Trying to understand the origins of life is perhaps the most difficult problem for chemists and biologists. The complex molecules which make up life, such as DNA and proteins, are built from smaller organic molecules, which some scientists believe originated in space. Building blocks for life, including simple sugars, amino acids and components of RNA have all been detected in comets and asteroids, although it is unclear how these molecules form.
Now, a team of physicists from the University of Sherbrooke in Quebec, Canada, have generated key organic molecules in conditions that simulate deep space, bombarding frozen films of methane and oxygen with electrons. These icy films simulate the conditions of interstellar dust clouds, comets and other stellar objects, where simple molecules such as methane condense around dust particles.
Previous studies have looked at the effects of high energy radiation on these frozen films, but Sasan Esmaili, the lead author in this work, believed that interstellar chemistry may be driven by low energy electrons, rather than X-rays, gamma rays or high energy particles.
When high energy radiation interacts with matter, a burst of lower energy electrons can be produced. Esmaili’s hypothesis was that these electrons, rather than the high energy radiation, could be responsible for much of the chemistry that produces organic molecules in space.
Esmaili’s team worked under ultra-high vacuum, at temperatures of 22 degrees Kelvin (-251 Celsius) to condense methane and oxygen onto a platinum surface. They then irradiated the films with an electron beam with an energy of 70 electron-Volts to simulate the effects of electrons generated in space from high energy radiation colliding with matter.

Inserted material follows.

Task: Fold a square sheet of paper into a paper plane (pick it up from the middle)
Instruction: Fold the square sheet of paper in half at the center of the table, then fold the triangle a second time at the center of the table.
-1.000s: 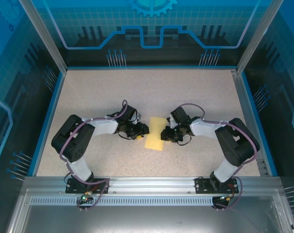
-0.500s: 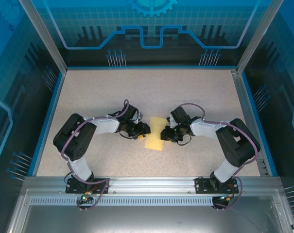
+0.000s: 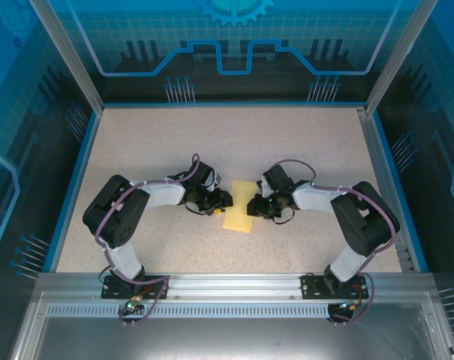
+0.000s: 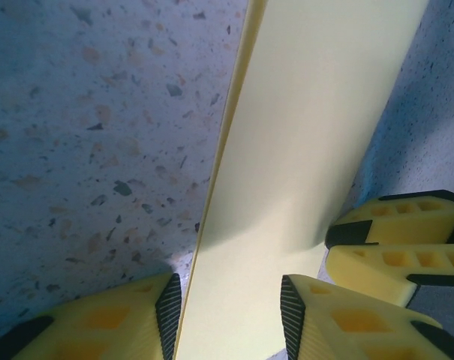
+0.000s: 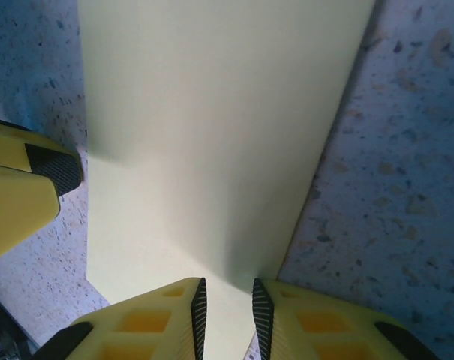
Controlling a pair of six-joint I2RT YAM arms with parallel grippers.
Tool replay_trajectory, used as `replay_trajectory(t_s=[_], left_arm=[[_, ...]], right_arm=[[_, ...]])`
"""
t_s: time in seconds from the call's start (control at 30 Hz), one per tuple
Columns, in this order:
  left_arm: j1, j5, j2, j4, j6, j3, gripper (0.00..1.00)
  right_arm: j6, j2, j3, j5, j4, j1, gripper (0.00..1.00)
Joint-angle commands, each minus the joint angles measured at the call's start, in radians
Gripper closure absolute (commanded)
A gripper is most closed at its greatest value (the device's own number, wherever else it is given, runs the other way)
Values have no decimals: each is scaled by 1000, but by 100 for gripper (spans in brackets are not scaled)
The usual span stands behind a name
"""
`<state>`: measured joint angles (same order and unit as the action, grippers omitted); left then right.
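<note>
The paper, folded to a strip, lies mid-surface between both tools. Left tool: fingers apart, straddling the paper's left edge. Right tool: fingers nearly together, clamped on the paper's right edge. Speckled surface lies bare on all sides up to the blue rim.

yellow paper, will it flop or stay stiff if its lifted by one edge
Probably floppy: the yellow paper looks very thin in the left wrist view, one layer edge lifting along the fold. Likely light and apt to slide on the smooth speckled table.
</note>
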<state>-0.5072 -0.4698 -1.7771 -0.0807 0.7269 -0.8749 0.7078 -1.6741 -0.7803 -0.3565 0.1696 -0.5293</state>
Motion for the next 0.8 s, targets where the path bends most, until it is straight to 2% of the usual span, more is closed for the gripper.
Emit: replay_trajectory(t_s=[0.0,0.37,0.77], left_arm=[[-7,-33,-26,-20,0,-30,57],[-21,-56,-47,-22,12,-39,57],[-23,-18,0,-46,45,-9,54]], right_arm=[[12,-32,19,-3,-28,4,73],[12,-42,35,-5,-42,10,73],[4,-38,38,-1,-32,18,73]])
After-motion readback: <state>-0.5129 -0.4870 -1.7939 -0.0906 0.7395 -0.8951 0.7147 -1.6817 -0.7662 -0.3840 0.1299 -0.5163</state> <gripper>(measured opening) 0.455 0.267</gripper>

The frozen films were analysed by a number of powerful techniques, including Electron Stimulated Desorbtion (ESD) mass spectrometry, to identify the new molecules that had formed. Frozen films of methane were found to produce small hydrocarbons such a propylene, ethane and acetylene. When a methane-oxygen mixture was subjected to the electron beam, the formation of ethanol was observed, along with evidence for the formation of methanol and acetic acid.
These small organic molecules could all be precursors to more complex molecules, especially when other important elements like nitrogen are introduced. The work offers a possible new explanation for how the critical building blocks of life may have originated, from a burst of electrons generated by interstellar radiation.
Esmaili and colleagues conclude: “This radiation-driven molecular synthesis may indeed represent a driving force in the original biogenesis of the molecular building blocks of life in our own solar system and, due to the ubiquitous nature of matter and radiation, may represent a key element in molecular biogenesis throughout the universe.”
The research is published in The Journal of Chemical Physics.